Goal of the exercise: Repeat exactly the lines below that lie between the line with "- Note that" and the line with "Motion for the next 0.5", counting both of those lines as part of the answer.

[Collection entries]
- - -
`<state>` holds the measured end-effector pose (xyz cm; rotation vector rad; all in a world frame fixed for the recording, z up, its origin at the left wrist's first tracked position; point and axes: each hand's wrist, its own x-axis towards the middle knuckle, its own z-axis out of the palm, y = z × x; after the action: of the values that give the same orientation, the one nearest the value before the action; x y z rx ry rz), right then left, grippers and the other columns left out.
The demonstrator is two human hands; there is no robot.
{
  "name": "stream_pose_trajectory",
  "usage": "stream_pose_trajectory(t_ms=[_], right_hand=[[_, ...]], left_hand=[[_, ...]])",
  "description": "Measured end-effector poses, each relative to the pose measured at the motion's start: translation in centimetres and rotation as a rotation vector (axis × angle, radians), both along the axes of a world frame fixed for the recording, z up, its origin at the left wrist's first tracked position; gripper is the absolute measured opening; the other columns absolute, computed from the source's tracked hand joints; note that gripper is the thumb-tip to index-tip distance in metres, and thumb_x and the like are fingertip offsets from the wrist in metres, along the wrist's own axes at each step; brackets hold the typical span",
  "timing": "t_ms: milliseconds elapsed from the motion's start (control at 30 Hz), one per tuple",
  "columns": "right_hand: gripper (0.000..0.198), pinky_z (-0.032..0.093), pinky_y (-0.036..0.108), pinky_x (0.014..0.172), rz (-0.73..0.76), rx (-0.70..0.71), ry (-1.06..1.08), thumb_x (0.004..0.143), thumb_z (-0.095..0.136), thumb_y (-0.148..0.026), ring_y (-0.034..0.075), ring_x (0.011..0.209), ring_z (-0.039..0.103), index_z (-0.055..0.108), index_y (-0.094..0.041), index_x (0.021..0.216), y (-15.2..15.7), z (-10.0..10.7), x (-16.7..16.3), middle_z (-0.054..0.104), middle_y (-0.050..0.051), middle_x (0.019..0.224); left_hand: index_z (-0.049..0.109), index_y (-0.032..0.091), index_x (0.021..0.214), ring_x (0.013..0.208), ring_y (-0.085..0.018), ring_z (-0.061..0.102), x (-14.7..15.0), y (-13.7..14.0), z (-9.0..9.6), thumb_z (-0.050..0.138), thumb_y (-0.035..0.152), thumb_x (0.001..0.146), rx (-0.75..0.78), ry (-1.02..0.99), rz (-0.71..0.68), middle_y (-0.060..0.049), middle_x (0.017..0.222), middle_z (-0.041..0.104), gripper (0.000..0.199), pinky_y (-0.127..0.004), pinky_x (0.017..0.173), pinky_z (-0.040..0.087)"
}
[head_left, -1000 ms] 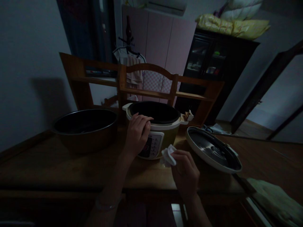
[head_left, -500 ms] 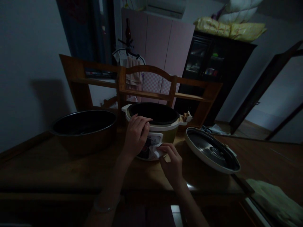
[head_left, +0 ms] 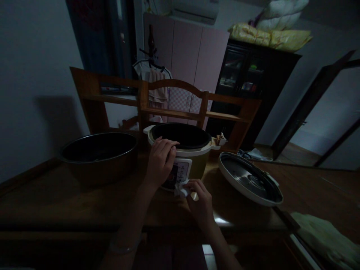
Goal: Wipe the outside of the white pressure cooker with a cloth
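Observation:
A rice cooker [head_left: 199, 165] with a white rim and green body stands lidless on the wooden desk, its control panel facing me. My left hand [head_left: 162, 159] grips the front left of its rim, fingers hooked over the edge. Between the thumb and fingers of my right hand [head_left: 201, 198] is a crumpled white tissue [head_left: 181, 188], at the panel's lower edge. Left of the cooker sits a dark inner pot [head_left: 98, 170]. The detached lid [head_left: 251, 182] lies at the right with its metal inner side up. Darkness hides the cooker's inside.
A wooden shelf rail [head_left: 174, 111] runs along the back of the desk [head_left: 118, 206]. Pale cloth [head_left: 323, 236] lies at the lower right. Behind stand a pink wardrobe [head_left: 185, 56] and a dark cabinet [head_left: 258, 75].
My right hand has moved down and slightly left with the tissue, from the panel's face to its lower edge, uncovering more of the panel. My left hand stays on the rim.

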<state>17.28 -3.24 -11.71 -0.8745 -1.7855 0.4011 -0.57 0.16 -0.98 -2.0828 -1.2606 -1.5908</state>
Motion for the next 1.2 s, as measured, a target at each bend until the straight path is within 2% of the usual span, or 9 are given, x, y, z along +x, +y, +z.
stream_pose_trajectory(t_ms=[233, 333, 433, 533, 667, 733, 867, 1200], right_hand=[[0.036, 0.046, 0.024, 0.073, 0.015, -0.115, -0.128, 0.071, 0.052, 0.007, 0.016, 0.084, 0.063, 0.063, -0.023, 0.088, -0.3, -1.1, 0.5, 0.065, 0.000, 0.092], [0.036, 0.047, 0.024, 0.072, 0.006, -0.094, -0.116, 0.072, 0.053, 0.007, 0.016, 0.083, 0.063, 0.064, -0.023, 0.089, -0.8, -1.2, 1.1, 0.066, 0.000, 0.092], [0.033, 0.049, 0.026, 0.077, -0.081, 0.024, 0.023, 0.077, 0.055, 0.003, 0.017, 0.090, 0.064, 0.065, -0.023, 0.095, -1.5, 0.1, 1.9, 0.065, 0.002, 0.096], [0.027, 0.051, 0.029, 0.082, -0.168, 0.173, 0.106, 0.083, 0.057, -0.002, 0.019, 0.094, 0.064, 0.066, -0.023, 0.097, -1.8, 2.6, 2.3, 0.065, 0.004, 0.099], [0.028, 0.052, 0.030, 0.086, -0.146, 0.198, 0.104, 0.084, 0.057, -0.002, 0.019, 0.098, 0.064, 0.066, -0.024, 0.099, -0.7, 4.6, 1.5, 0.066, 0.004, 0.102], [0.032, 0.052, 0.029, 0.084, -0.102, 0.180, 0.081, 0.081, 0.055, 0.001, 0.019, 0.098, 0.064, 0.065, -0.024, 0.098, 0.2, 4.4, 0.7, 0.066, 0.003, 0.101], [0.034, 0.051, 0.026, 0.077, -0.081, 0.141, 0.068, 0.077, 0.053, 0.003, 0.018, 0.094, 0.064, 0.064, -0.024, 0.095, 0.8, 2.6, -0.2, 0.065, 0.002, 0.098], [0.036, 0.049, 0.025, 0.083, -0.019, 0.031, -0.087, 0.077, 0.052, 0.003, 0.018, 0.098, 0.066, 0.063, -0.025, 0.096, 0.1, -0.1, 0.6, 0.067, 0.002, 0.103]], left_hand=[[0.063, 0.025, 0.115, 0.113, -0.017, 0.056, 0.0, 0.1, -0.1, 0.036, 0.024, 0.101, 0.008, 0.001, -0.001, -0.001, 0.111, 0.065, 0.030, -0.044, 0.120, 0.029], [0.062, 0.025, 0.115, 0.113, -0.017, 0.056, -0.1, 0.1, -0.1, 0.036, 0.024, 0.102, 0.004, 0.000, 0.000, -0.001, 0.111, 0.065, 0.030, -0.044, 0.120, 0.029], [0.062, 0.024, 0.115, 0.113, -0.017, 0.056, -0.1, 0.2, -0.1, 0.036, 0.024, 0.102, 0.009, 0.000, -0.003, -0.001, 0.111, 0.065, 0.030, -0.045, 0.119, 0.030], [0.062, 0.024, 0.115, 0.113, -0.017, 0.056, -0.1, 0.2, -0.2, 0.036, 0.024, 0.102, 0.015, 0.000, -0.001, -0.001, 0.111, 0.065, 0.029, -0.045, 0.119, 0.029], [0.062, 0.024, 0.114, 0.113, -0.017, 0.056, 0.0, 0.3, -0.3, 0.036, 0.025, 0.102, 0.006, 0.001, 0.004, -0.001, 0.111, 0.065, 0.028, -0.044, 0.119, 0.029], [0.062, 0.024, 0.114, 0.113, -0.017, 0.056, 0.0, 0.2, -0.2, 0.036, 0.025, 0.102, 0.003, -0.001, 0.002, -0.001, 0.111, 0.065, 0.028, -0.044, 0.119, 0.029], [0.062, 0.024, 0.116, 0.113, -0.017, 0.056, 0.0, 0.1, -0.2, 0.036, 0.024, 0.102, 0.004, 0.001, -0.003, -0.001, 0.111, 0.065, 0.029, -0.045, 0.119, 0.029], [0.062, 0.023, 0.112, 0.112, -0.017, 0.057, 0.0, 0.1, -0.2, 0.035, 0.024, 0.102, 0.005, 0.000, 0.008, -0.001, 0.111, 0.065, 0.029, -0.045, 0.119, 0.029]])
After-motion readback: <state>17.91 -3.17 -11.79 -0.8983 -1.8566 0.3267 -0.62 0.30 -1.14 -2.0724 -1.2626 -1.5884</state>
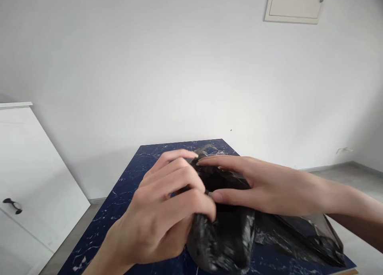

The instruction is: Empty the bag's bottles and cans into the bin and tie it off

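A crumpled black plastic bag [223,243] lies on the blue marble-patterned table [128,187], with thin see-through film spreading to the right. My left hand [170,207] is closed on the bag's near-left part, its fingers curled into the plastic and its thumb hidden. From the right, my right hand [254,183] reaches across the top of the bag. Its fingers are stretched out flat, the thumb held apart from them, and the fingertips touch the plastic close to my left fingers. Whatever the bag may contain is not visible.
The table's far edge meets a white wall [119,67]. A white cabinet [36,167] with a black handle [12,206] stands at the left. High on the wall is a white panel door [295,3]. Grey floor [359,175] shows at the right.
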The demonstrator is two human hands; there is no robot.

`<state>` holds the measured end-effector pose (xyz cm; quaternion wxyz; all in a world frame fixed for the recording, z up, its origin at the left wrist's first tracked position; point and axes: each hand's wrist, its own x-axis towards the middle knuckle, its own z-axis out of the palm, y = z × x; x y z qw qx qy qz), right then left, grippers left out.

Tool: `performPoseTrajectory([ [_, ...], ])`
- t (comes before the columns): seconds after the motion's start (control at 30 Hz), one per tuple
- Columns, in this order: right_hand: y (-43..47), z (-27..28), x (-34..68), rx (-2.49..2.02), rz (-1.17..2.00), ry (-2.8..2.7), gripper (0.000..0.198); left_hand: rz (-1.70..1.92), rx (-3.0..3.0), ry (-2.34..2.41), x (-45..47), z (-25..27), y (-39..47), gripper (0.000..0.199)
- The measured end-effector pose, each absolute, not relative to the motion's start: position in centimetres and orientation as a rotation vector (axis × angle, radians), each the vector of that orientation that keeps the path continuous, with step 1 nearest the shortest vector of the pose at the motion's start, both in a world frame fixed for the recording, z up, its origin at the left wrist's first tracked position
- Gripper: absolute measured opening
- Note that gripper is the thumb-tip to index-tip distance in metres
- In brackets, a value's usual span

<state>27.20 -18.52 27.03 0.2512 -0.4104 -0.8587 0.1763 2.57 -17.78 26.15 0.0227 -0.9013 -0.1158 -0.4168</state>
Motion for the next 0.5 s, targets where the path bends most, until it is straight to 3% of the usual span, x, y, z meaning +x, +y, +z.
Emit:
performPoseTrajectory([
  [0.17, -19.3, 24.8, 30.2, -1.220, 0.394, -2.199, 0.043, -1.344, -2.812, -0.230, 0.5, 24.3, -17.1, 0.031],
  [0.37, -22.5, 22.0, 30.9, -0.979, -0.001, -2.267, 0.037, -1.465, -2.886, -0.469, -2.2, 21.8, -16.1, 0.027],
  [0.5, -24.4, 20.5, 30.1, -0.765, -0.278, -2.226, 0.014, -1.324, -2.850, -0.590, -2.7, 21.0, -14.8, 0.023],
])
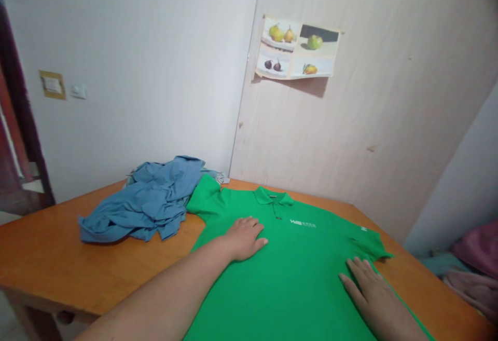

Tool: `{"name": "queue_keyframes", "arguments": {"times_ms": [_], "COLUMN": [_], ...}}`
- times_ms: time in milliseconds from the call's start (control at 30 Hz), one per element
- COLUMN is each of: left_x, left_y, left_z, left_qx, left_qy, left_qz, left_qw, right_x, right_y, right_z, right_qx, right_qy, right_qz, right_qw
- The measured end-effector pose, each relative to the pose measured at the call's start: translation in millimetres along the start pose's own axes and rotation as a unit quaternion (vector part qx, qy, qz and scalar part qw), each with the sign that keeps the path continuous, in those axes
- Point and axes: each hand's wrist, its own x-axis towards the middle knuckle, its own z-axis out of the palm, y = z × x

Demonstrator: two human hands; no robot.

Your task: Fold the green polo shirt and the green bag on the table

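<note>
A green polo shirt [295, 273] lies spread front side up, its collar at the far end and white lettering on the chest. On the left chest area my left hand [245, 238] rests flat, fingers stretched out and thumb apart. Close to the shirt's right side edge my right hand [368, 286] lies on the fabric with its fingers extended. Neither hand grips anything. The shirt's left sleeve touches a crumpled heap of blue clothing [151, 201]. The lower part of the shirt runs out of view at the bottom.
The shirt and the blue heap lie on an orange-brown wooden table [50, 247], which meets the wall at the back. A sheet of fruit pictures [298, 48] hangs on the wall. Pink cloth [476, 250] lies beyond the table at the right.
</note>
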Motion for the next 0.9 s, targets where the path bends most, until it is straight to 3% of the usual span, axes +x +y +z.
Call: {"name": "queue_keyframes", "arguments": {"times_ms": [233,433,667,900], "left_x": [0,0,1,1], "left_y": [-4,-3,-1,0], "left_z": [2,2,3,4], "left_qx": [-0.043,-0.055,-0.051,-0.054], "left_qy": [-0.039,-0.043,-0.038,-0.039], "left_qz": [-0.019,-0.023,-0.027,-0.032], "left_qw": [0.998,0.997,0.998,0.997], "right_x": [19,65,99,140], "right_y": [-21,-17,-91,-129], "right_z": [-11,-12,-9,6], "right_qx": [0.069,0.002,0.079,0.081], "right_qy": [-0.084,-0.121,-0.150,-0.160], "right_qz": [-0.026,0.057,-0.086,-0.080], "right_qw": [0.994,0.991,0.982,0.981]}}
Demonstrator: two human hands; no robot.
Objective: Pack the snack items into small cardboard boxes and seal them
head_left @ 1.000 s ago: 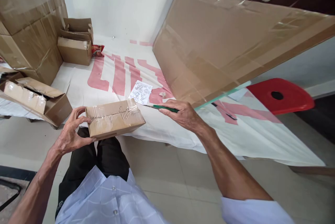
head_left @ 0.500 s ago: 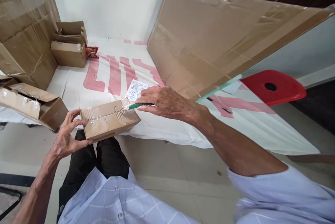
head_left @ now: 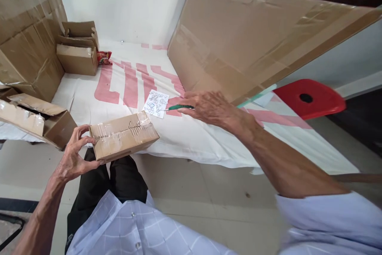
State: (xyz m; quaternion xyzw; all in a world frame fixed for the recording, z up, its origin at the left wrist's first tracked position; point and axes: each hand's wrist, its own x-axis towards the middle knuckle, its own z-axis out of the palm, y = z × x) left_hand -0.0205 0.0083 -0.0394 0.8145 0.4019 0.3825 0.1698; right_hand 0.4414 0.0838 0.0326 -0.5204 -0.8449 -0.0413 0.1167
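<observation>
Held box: We see a small brown cardboard box, oblong and taped, at the front edge of the worktop, left of its middle and partly above the person's lap; whether the worktop bears any of its weight we cannot tell.
Left fingers: The left hand clasps the box's left end, thumb below and other fingers above; we judge that this grip steadies it while leaving the taped, ragged seam uncovered.
Right fingers: The right hand is closed around a slim green-handled tool with a thin tip. The tip points left, apart from the box; we take the grip to be one for fine control.
Paper: A white square sheet with dark drawn shapes lies just behind the box, near the tip; contact between them we cannot tell.
Surface: We note a white cloth with pink block lettering over the worktop, creased and hanging at the front edge.
Left end: A torn-flapped brown carton sits at the front left corner; taped brown cartons rise behind.
Back and right: A large brown cardboard panel leans near the white wall; a red plastic stool stands beyond the right edge.
Floor: Pale tiles.
</observation>
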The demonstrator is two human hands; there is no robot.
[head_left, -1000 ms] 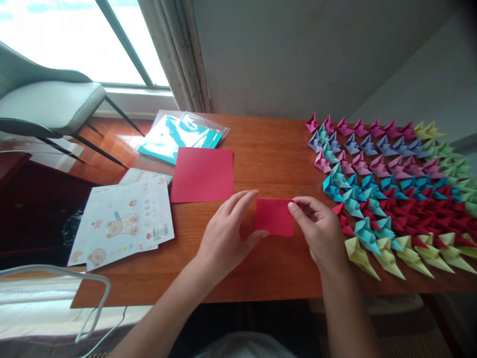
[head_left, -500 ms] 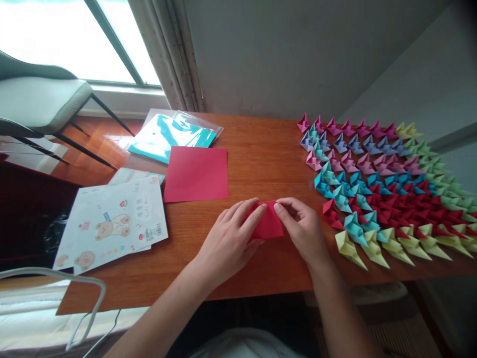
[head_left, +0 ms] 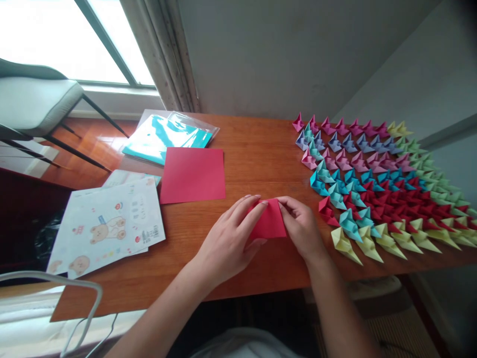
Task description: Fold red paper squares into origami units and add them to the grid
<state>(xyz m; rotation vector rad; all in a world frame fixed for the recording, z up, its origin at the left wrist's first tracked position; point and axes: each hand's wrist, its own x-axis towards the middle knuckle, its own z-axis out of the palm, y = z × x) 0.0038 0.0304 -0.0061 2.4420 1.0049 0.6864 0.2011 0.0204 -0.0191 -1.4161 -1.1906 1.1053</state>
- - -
Solution to this exercise:
- Note that gripper is the thumb-tip to index-tip distance in metres
- In brackets, a value's usual span

<state>27.20 -18.52 27.03 0.2512 -0.4104 -0.8587 0.1763 2.57 -17.78 26.15 0.0227 -0.9013 -0.1158 -0.4168</state>
Motion for the next 0.5 s, targets where the path bends most, until it is straight to 3% of the usual span, x, y, z meaning +x, +y, +z.

Output for the exercise is complete.